One criticism of such licenses stems from the definition of “freedom”: According to this point of view, the highest degree of freedom is if you can do anything with a material. This also includes commercial usage, which is usually closed for competitive reasons, or to integrate the material into a larger dataset which itself can not be open, because other parts of the data have restrictive licenses. We are not lawyers, but in our understanding this could, for example, also include restrictions due to privacy rights.
For example, imagine the compilation of an integrative database that includes both material from a copyleft source and another source that has individual-related material, which cannot be openly shared due to privacy rights (but could be shared as a restricted scientific use file). At least from our understanding, a strict copyleft license would preclude the reuse in such a restricted way. Hence, the copyleft license, although claiming to ensure freedom, does preclude a lot of potential reuse scenarios. From this point of view, a so-called permissive license (such as CC0, MIT, or BSD) provides more freedom than a copyleft license (see, e.g., The Whys and Hows of Licensing Scientific Code).
We propose a system that addresses both points of view, with the goal to provide some stickiness of scientific open sharing, but also the possibility to operate with scientific material that require restrictiveness, for example due to privacy rights.
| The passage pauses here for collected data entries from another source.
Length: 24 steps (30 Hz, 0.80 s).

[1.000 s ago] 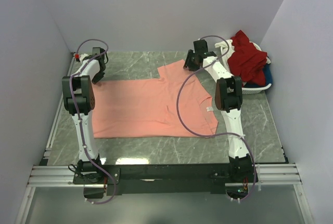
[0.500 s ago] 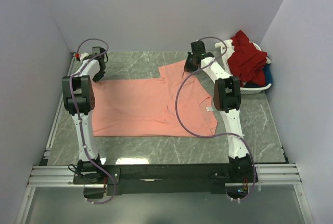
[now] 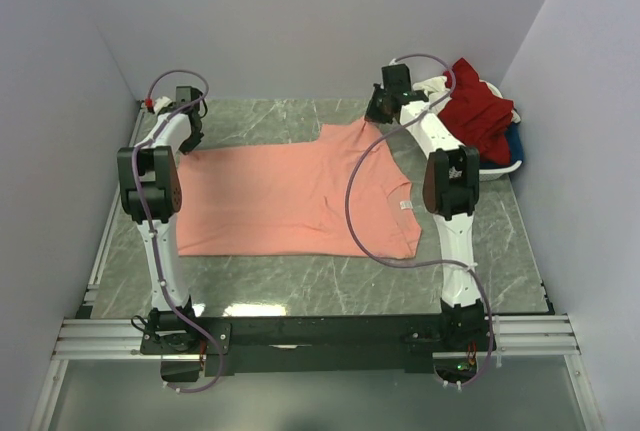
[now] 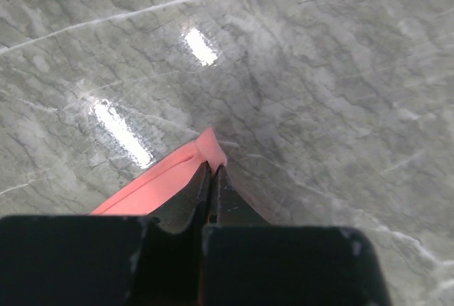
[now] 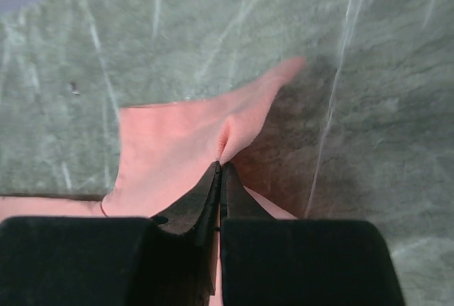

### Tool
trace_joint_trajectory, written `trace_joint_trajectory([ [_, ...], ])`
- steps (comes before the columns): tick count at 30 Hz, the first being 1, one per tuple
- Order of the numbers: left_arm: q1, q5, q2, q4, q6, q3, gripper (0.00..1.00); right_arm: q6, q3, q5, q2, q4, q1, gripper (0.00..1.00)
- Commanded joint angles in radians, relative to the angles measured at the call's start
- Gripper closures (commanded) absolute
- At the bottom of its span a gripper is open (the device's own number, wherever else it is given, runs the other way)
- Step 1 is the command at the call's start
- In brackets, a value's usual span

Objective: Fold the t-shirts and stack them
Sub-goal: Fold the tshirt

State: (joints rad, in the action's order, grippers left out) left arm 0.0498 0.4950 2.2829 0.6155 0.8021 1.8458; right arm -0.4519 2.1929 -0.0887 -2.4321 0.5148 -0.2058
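Both jaws pinched tight on the pink shirt [image 3: 290, 201] — left at a hem corner, right at a sleeve — likely to pull it flat.

Top view. Bare table [image 3: 260, 116] lies open at 12 o'clock, between the left gripper [image 3: 189, 139] and the right gripper [image 3: 377, 114], each clamped on the far edge of the salmon-pink t-shirt [image 3: 290, 201]. A second open strip runs at 6 o'clock, between the hem and the frame rail [image 3: 320, 331]. At 9 and 3 o'clock the left arm [image 3: 150, 186] and right arm [image 3: 447, 186] stand over the cloth's sides; a purple cable [image 3: 348, 206] loops above it. At 2 o'clock a white basket [image 3: 492, 175] heaped with a dark red t-shirt [image 3: 480, 111] blocks the corner. Walls [image 3: 300, 21] close 9, 12 and 3 o'clock.
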Motion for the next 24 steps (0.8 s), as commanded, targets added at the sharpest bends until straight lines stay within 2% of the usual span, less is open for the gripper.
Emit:
trace_joint_trajectory([
  [1, 0.002, -0.007, -0.088, -0.026, -0.024, 0.001, 0.99, 0.028, -0.024, 0.040, 0.120, -0.061, 0.019, 1.00],
  [5, 0.001, -0.019, -0.108, -0.033, -0.029, -0.010, 0.98, 0.033, -0.079, 0.044, 0.180, -0.068, 0.020, 1.00],
  [9, 0.001, -0.024, -0.151, -0.033, -0.020, -0.042, 0.99, 0.030, -0.212, 0.043, 0.252, -0.099, 0.020, 1.00],
  [24, 0.001, -0.052, -0.388, -0.068, 0.062, -0.400, 0.99, -0.014, -0.792, 0.058, 0.636, -0.232, 0.017, 1.00],
])
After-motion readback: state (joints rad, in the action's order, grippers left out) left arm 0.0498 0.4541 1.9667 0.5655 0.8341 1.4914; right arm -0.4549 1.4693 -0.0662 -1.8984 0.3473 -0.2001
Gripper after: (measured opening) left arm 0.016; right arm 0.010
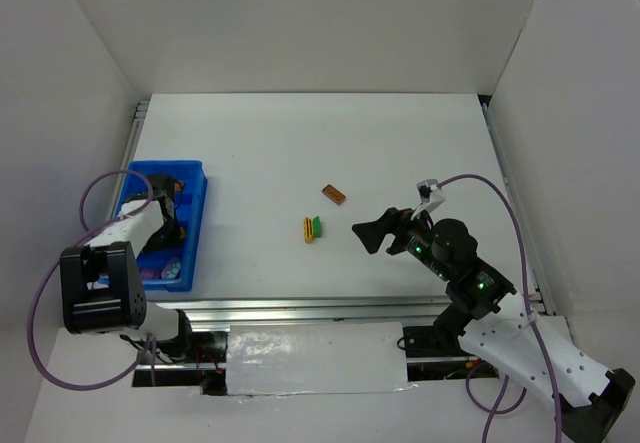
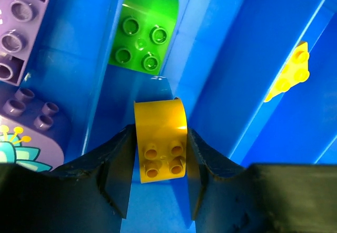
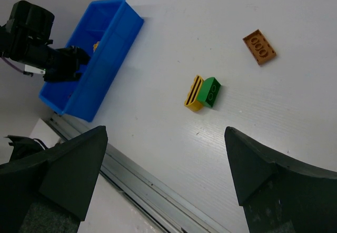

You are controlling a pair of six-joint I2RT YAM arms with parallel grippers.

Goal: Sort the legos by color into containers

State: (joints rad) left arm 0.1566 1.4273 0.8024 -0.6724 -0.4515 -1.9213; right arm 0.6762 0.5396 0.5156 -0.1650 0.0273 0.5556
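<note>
The blue tray (image 1: 196, 225) stands at the table's left edge. My left gripper (image 1: 172, 219) is down inside it, shut on a yellow lego (image 2: 160, 138) held over a blue divider (image 2: 158, 88). A green lego (image 2: 142, 33) lies in the compartment ahead, purple legos (image 2: 21, 28) to the left, and a yellow piece (image 2: 289, 75) to the right. My right gripper (image 1: 364, 237) is open and empty above the table. A yellow lego (image 1: 308, 229) touching a green lego (image 1: 317, 226) and a brown-orange lego (image 1: 334, 195) lie to its left; all three show in the right wrist view: yellow (image 3: 194, 93), green (image 3: 210, 92), brown-orange (image 3: 259, 47).
White walls close in the table on three sides. An aluminium rail (image 1: 300, 308) runs along the near edge. The tray (image 3: 105, 70) and the left arm (image 3: 37, 43) also show at the far left of the right wrist view.
</note>
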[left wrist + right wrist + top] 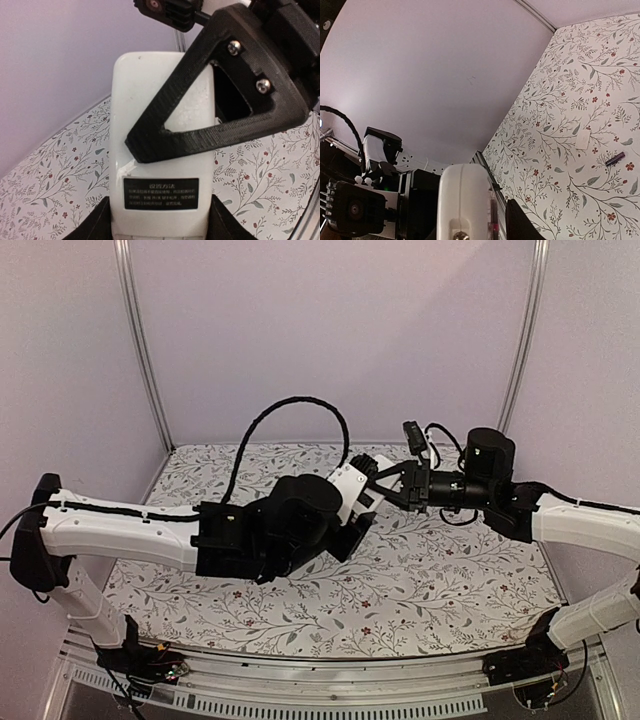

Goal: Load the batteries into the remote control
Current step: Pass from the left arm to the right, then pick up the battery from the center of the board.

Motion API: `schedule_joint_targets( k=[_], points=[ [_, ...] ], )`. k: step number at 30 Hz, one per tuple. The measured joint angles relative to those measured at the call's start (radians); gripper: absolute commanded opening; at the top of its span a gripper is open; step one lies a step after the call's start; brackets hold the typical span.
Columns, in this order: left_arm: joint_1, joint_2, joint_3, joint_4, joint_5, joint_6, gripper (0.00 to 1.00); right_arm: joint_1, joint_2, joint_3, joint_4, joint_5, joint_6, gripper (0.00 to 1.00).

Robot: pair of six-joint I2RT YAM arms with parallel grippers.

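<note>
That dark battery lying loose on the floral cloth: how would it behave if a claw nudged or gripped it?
The dark battery is a slim cylinder lying on its side, so a nudge would probably roll it. It looks smooth and thin, so a pinch might slip off. The floral cloth looks flat, offering little to stop it.

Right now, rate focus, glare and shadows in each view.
Top external: even, soft light, pinkish cast, faint arm shadows on the table. Left wrist: the remote control is sharp, its white top slightly blown out. Right wrist: the remote control is close and blurred; the table beyond is crisp.
</note>
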Motion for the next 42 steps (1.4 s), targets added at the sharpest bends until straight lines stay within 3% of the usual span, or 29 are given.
schedule_joint_targets(
  k=[8,11,14,17,24,34,42],
  points=[
    [0.001,0.007,0.014,-0.001,-0.042,-0.101,0.32,0.013,0.023,-0.007,0.090,0.051,0.037,0.23],
    [0.003,0.010,0.014,-0.005,-0.051,-0.117,0.34,0.018,0.042,-0.007,0.116,0.059,0.043,0.11],
    [0.013,0.013,0.014,-0.019,-0.050,-0.130,0.56,0.019,0.064,-0.008,0.125,0.070,0.053,0.02],
    [0.023,0.014,0.014,-0.022,-0.030,-0.148,0.73,0.018,0.068,-0.008,0.125,0.079,0.057,0.00],
    [0.065,-0.065,-0.033,0.001,0.069,-0.150,0.87,-0.019,0.053,-0.035,0.079,0.074,0.054,0.00],
    [0.273,-0.233,-0.134,-0.083,0.330,-0.167,0.83,-0.137,-0.069,-0.068,-0.101,-0.003,-0.058,0.00],
    [0.442,-0.151,-0.102,-0.237,0.473,-0.192,0.53,-0.146,-0.100,-0.065,-0.289,-0.087,-0.205,0.00]
  ],
)
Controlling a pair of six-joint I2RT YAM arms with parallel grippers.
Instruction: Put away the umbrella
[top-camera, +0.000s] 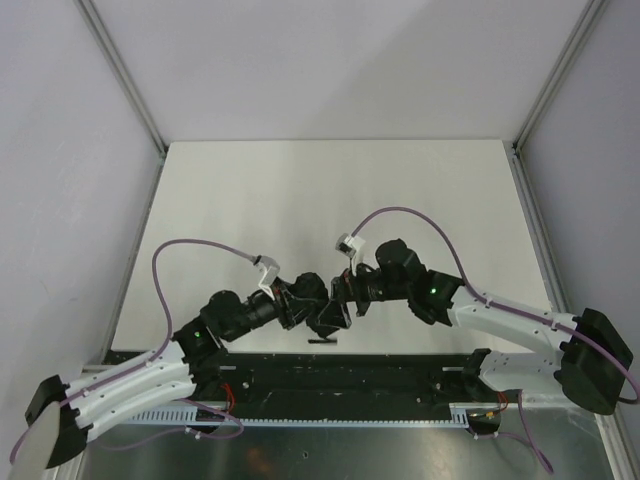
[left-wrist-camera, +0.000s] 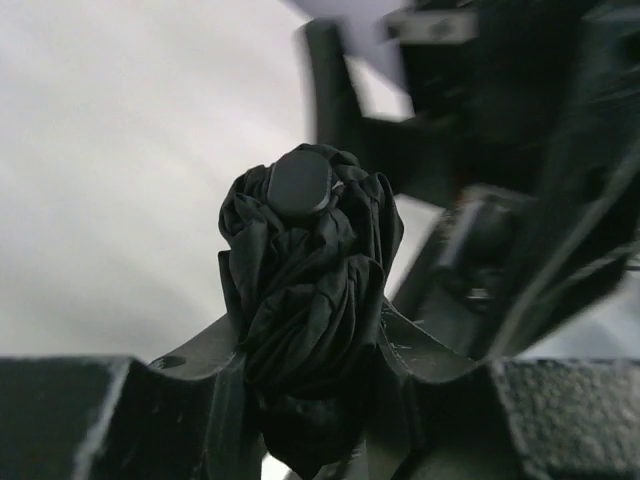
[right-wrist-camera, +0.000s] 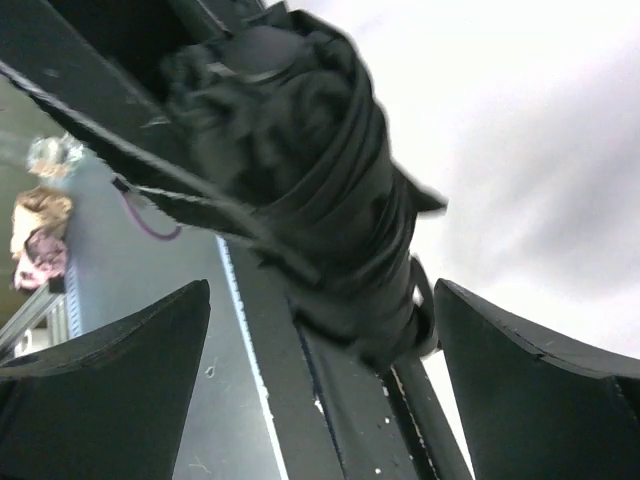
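Matte, creased cloth umbrella (left-wrist-camera: 305, 290)

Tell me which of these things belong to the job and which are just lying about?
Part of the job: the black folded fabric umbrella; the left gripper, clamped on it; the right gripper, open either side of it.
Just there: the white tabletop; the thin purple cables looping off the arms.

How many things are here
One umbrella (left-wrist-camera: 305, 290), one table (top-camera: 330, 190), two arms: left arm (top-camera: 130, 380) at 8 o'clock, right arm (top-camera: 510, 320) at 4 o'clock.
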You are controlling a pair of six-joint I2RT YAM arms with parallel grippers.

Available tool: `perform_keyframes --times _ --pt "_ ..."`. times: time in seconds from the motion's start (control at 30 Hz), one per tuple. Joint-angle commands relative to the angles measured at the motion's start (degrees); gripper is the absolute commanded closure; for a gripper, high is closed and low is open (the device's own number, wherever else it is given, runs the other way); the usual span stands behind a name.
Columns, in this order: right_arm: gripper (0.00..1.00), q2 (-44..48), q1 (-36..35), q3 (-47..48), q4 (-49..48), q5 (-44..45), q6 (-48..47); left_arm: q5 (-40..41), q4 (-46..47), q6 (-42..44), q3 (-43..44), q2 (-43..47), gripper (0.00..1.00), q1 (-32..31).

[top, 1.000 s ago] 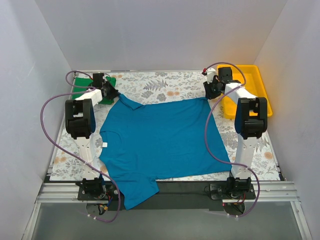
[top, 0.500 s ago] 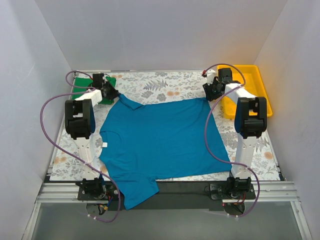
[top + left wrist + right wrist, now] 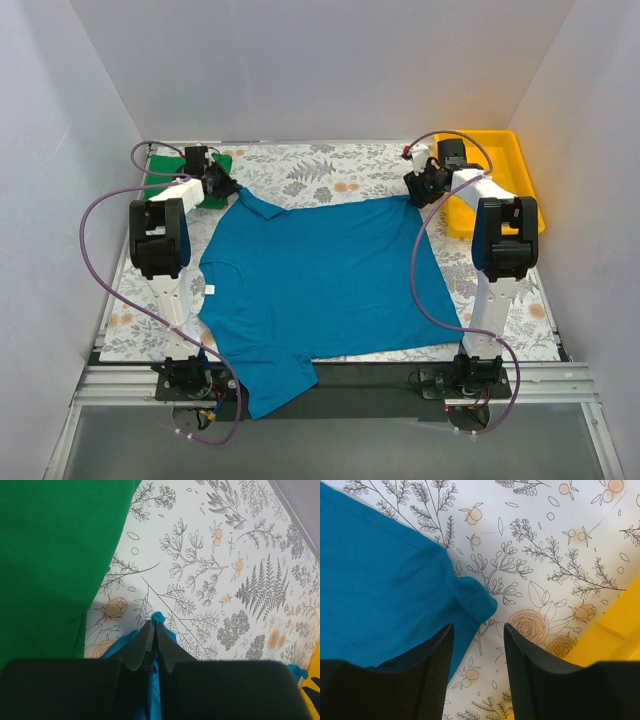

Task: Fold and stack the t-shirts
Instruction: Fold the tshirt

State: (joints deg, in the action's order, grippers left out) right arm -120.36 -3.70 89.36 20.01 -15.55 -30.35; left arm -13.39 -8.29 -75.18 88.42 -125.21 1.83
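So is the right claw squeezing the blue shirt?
No, the right gripper has its fingers apart, and the corner of the blue shirt lies just ahead of the gap between them.

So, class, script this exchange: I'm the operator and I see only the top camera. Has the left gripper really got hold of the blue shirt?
Observer: Yes. The left wrist camera shows the left gripper shut, pinching an edge of the blue shirt.
Operator: And the right gripper?
Observer: The right gripper is open. Its fingers sit either side of the shirt's corner and are not closed on it.
Operator: Is the green shirt touching the blue one?
Observer: Not where the left wrist camera sees. The green shirt lies beside it, with a strip of patterned cloth showing between them.
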Motion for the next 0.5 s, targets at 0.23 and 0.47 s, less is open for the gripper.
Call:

We suggest the following clause for the reuse of open research data:
Upon publication of any scientific work under a broad definition (including, but not limited to journal papers, books or book chapters, conference proceedings, blog posts) that is based in full or in part on this data set, all data analysis scripts involved in the creation of this work must be made openly available under a license that allows reuse (e.g., BSD or MIT).
(Of course more topics must be addressed in the license, such as the obligation to properly cite the authors of the data set, not to try to reidentify research participants, etc. But we focus only on the copyleft aspect here).
This system has some differences from traditional copyleft licenses.
The proposed system offers some protection against the “research parasites” argument. The parasite discussion refers to the free-rider problem in social dilemmas: While some people invest resources to provide a public good, others (the parasites/free-riders) profit from the public good, without giving back to the community (see also Linek et al., 2017). This often creates a feeling of injustice, and impulses to punish the free-riders. (An entire scientific field is devoted to the structural, sociological, political, and psychological properties and consequences of such social dilemma structures.)
In the proposed licensing system, those who profit from openness by reusing open data must give something back to the community. This increases overall openness, reusability, and reproducibility of scientific outputs, and probably decreases feelings of exploitation and unfairness for the data providers.
Do you think such a license would work? Do you see any drawbacks we didn’t think of?